§ EXERCISE REQUIREMENTS:
From top to bottom, retype the data exactly, passing over any picture.

§ EXERCISE DATA:
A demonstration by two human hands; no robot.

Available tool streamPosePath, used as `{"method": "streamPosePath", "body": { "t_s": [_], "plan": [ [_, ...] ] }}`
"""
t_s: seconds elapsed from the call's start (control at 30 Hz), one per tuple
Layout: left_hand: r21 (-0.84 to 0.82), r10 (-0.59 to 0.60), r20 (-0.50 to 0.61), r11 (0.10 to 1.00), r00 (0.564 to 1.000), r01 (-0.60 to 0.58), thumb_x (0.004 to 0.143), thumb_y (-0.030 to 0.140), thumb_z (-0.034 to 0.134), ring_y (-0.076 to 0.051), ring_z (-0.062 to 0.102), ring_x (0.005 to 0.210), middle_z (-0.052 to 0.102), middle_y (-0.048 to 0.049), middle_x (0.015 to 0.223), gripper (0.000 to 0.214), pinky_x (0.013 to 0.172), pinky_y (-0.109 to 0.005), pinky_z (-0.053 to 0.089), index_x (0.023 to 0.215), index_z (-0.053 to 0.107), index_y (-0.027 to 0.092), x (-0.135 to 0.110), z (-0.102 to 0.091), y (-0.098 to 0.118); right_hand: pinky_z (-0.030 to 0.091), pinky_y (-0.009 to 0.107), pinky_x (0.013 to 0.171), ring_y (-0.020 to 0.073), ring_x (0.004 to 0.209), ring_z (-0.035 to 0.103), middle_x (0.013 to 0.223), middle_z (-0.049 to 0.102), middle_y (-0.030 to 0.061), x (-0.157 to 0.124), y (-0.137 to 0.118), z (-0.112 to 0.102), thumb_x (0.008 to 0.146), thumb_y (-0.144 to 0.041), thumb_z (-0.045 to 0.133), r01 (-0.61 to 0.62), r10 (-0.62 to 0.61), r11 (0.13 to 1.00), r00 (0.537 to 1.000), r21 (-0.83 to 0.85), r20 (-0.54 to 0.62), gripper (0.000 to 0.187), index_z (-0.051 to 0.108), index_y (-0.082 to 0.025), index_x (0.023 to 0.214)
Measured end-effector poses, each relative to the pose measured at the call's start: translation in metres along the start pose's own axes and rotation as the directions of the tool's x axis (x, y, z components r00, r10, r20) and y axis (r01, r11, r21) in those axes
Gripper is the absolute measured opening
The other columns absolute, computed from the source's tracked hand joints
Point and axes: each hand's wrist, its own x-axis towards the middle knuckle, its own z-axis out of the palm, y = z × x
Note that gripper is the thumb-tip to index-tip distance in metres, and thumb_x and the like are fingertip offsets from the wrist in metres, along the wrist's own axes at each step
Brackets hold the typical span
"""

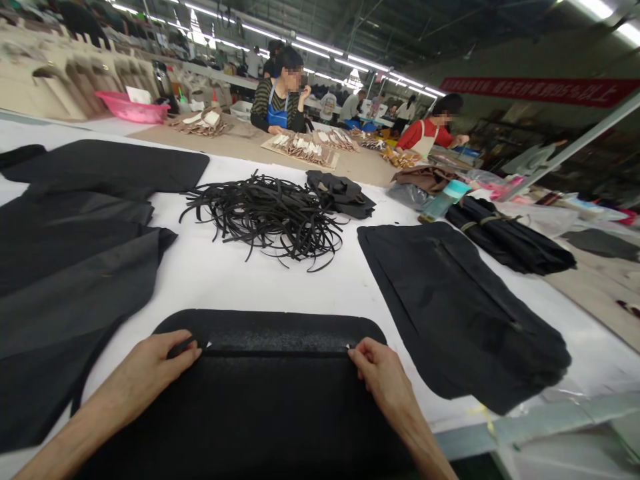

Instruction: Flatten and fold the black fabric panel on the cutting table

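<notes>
A black, round-cornered sheet piece (pixel 285 321) lies on the white table before me, with a shiny, speckled band along its far side. A black panel (pixel 280 413) covers its near part, and its straight far edge runs between my hands. My left hand (pixel 167 363) pinches this panel at its left end, thumb and forefinger closed together. At the right end, my right hand (pixel 377 365) pinches it the same way. Small white spots show beside both sets of fingertips. Whether a separate narrow strip lies along the edge I cannot tell.
A tangle of thin black strips (pixel 270 217) lies ahead. Stacked black pieces (pixel 465 300) lie right, larger black sheets (pixel 75 260) left. Farther off are a water bottle (pixel 444 200), a black bundle (pixel 510 233), a pink basin (pixel 133 107) and two people at the table's far side.
</notes>
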Motion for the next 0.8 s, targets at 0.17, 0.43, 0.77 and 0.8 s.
{"method": "streamPosePath", "body": {
  "t_s": [0.17,0.43,0.77,0.8],
  "plan": [
    [-0.084,0.005,0.143,0.996,0.990,0.007,0.071,0.048,0.050,-0.015,0.046,0.055,0.050,0.0021,0.058,0.029,0.051,-0.025,0.032,0.067,0.053,0.019,-0.002,-0.003,0.005,0.030,0.023,0.042,0.0118,0.044,0.047,0.050,0.053,-0.0033,0.005,0.004,-0.001,0.081,-0.037,0.046,0.000,0.000,1.000,0.999,0.009,0.039,0.026,0.046,-0.021,0.061],
    [-0.170,0.020,0.212,0.985,0.977,0.016,0.073,0.042,0.049,-0.012,0.040,0.053,0.044,0.0049,0.051,0.026,0.052,-0.023,0.029,0.061,0.047,0.019,-0.003,-0.011,0.015,0.028,0.022,0.041,0.0104,0.040,0.044,0.049,0.050,-0.0037,0.016,0.014,-0.002,0.078,-0.044,0.047,-0.009,-0.007,0.996,0.986,0.093,0.169,0.029,0.046,-0.021,0.061],
    [-0.163,-0.052,0.138,0.984,0.989,0.075,0.067,0.040,0.047,-0.012,0.040,0.049,0.044,0.0047,0.050,0.021,0.047,-0.023,0.027,0.063,0.048,0.019,-0.006,-0.006,0.020,0.027,0.025,0.043,0.0137,0.044,0.045,0.049,0.049,-0.0027,0.012,0.015,0.001,0.079,-0.049,0.044,0.012,-0.010,1.000,0.993,-0.022,0.114,0.033,0.043,-0.023,0.060],
    [-0.162,-0.057,0.134,0.984,0.989,0.078,0.067,0.039,0.047,-0.012,0.040,0.048,0.044,0.0047,0.049,0.020,0.046,-0.023,0.027,0.063,0.048,0.019,-0.007,-0.006,0.021,0.027,0.025,0.043,0.0139,0.045,0.045,0.049,0.049,-0.0027,0.013,0.016,0.002,0.079,-0.050,0.044,0.017,-0.012,0.999,0.992,-0.037,0.122,0.033,0.044,-0.023,0.060]
  ]
}}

§ TASK RESULT:
A demonstration by two human hands; no robot.

Available tool streamPosePath, used as `{"method": "streamPosePath", "body": { "t_s": [_], "plan": [ [_, ...] ] }}`
"""
t_s: seconds elapsed from the call's start (control at 30 Hz), one per tuple
Layout: left_hand: r21 (-0.84 to 0.82), r10 (-0.59 to 0.60), r20 (-0.50 to 0.61), r11 (0.10 to 1.00), r00 (0.564 to 1.000), r01 (-0.60 to 0.58), thumb_x (0.004 to 0.143), thumb_y (-0.030 to 0.140), thumb_z (-0.034 to 0.134), ring_y (-0.076 to 0.051), ring_z (-0.062 to 0.102), ring_x (0.005 to 0.210), middle_z (-0.052 to 0.102), middle_y (-0.048 to 0.049), middle_x (0.015 to 0.223), gripper (0.000 to 0.214), pinky_x (0.013 to 0.172), pinky_y (-0.109 to 0.005), pinky_z (-0.053 to 0.089), index_x (0.023 to 0.215), index_z (-0.053 to 0.107), index_y (-0.027 to 0.092), x (-0.135 to 0.110), z (-0.102 to 0.091), y (-0.098 to 0.118); right_hand: pinky_z (-0.030 to 0.091), pinky_y (-0.009 to 0.107), pinky_x (0.013 to 0.171), ring_y (-0.020 to 0.073), ring_x (0.004 to 0.209), ring_z (-0.035 to 0.103), middle_x (0.013 to 0.223), middle_z (-0.049 to 0.102), middle_y (-0.030 to 0.061), x (-0.157 to 0.124), y (-0.137 to 0.118), z (-0.112 to 0.102), thumb_x (0.008 to 0.146), thumb_y (-0.144 to 0.041), thumb_z (-0.045 to 0.133), r01 (-0.61 to 0.62), r10 (-0.62 to 0.61), r11 (0.13 to 1.00), r00 (0.537 to 1.000), r21 (-0.83 to 0.85), r20 (-0.54 to 0.62), gripper (0.000 to 0.187), index_z (-0.051 to 0.108), index_y (-0.082 to 0.025), index_x (0.023 to 0.214)
Measured end-effector poses, each relative to the pose measured at the call's start: translation in metres along the start pose's own axes and rotation as the directions of the tool's x axis (x, y, z components r00, r10, r20) and y axis (r01, r11, r21) in those axes
Gripper is the absolute measured opening
The other columns absolute, computed from the source's tracked hand joints
Point and axes: each hand's wrist, its own x-axis towards the middle knuckle, its own z-axis out of the palm, y = z × x
Note that gripper is the thumb-tip to index-tip distance in metres, and thumb_x and the like are fingertip offsets from the wrist in metres, along the wrist's own axes at each step
Brackets hold the typical span
"""


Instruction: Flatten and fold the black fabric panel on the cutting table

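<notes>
A black, round-cornered sheet piece (pixel 285 321) lies on the white table before me, with a shiny, speckled band along its far side. A black panel (pixel 280 413) covers its near part, and its straight far edge runs between my hands. My left hand (pixel 167 363) pinches this panel at its left end, thumb and forefinger closed together. At the right end, my right hand (pixel 377 365) pinches it the same way. Small white spots show beside both sets of fingertips. Whether a separate narrow strip lies along the edge I cannot tell.
A tangle of thin black strips (pixel 270 217) lies ahead. Stacked black pieces (pixel 465 300) lie right, larger black sheets (pixel 75 260) left. Farther off are a water bottle (pixel 444 200), a black bundle (pixel 510 233), a pink basin (pixel 133 107) and two people at the table's far side.
</notes>
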Motion for the next 0.8 s, targets at 0.17, 0.43, 0.77 and 0.8 s.
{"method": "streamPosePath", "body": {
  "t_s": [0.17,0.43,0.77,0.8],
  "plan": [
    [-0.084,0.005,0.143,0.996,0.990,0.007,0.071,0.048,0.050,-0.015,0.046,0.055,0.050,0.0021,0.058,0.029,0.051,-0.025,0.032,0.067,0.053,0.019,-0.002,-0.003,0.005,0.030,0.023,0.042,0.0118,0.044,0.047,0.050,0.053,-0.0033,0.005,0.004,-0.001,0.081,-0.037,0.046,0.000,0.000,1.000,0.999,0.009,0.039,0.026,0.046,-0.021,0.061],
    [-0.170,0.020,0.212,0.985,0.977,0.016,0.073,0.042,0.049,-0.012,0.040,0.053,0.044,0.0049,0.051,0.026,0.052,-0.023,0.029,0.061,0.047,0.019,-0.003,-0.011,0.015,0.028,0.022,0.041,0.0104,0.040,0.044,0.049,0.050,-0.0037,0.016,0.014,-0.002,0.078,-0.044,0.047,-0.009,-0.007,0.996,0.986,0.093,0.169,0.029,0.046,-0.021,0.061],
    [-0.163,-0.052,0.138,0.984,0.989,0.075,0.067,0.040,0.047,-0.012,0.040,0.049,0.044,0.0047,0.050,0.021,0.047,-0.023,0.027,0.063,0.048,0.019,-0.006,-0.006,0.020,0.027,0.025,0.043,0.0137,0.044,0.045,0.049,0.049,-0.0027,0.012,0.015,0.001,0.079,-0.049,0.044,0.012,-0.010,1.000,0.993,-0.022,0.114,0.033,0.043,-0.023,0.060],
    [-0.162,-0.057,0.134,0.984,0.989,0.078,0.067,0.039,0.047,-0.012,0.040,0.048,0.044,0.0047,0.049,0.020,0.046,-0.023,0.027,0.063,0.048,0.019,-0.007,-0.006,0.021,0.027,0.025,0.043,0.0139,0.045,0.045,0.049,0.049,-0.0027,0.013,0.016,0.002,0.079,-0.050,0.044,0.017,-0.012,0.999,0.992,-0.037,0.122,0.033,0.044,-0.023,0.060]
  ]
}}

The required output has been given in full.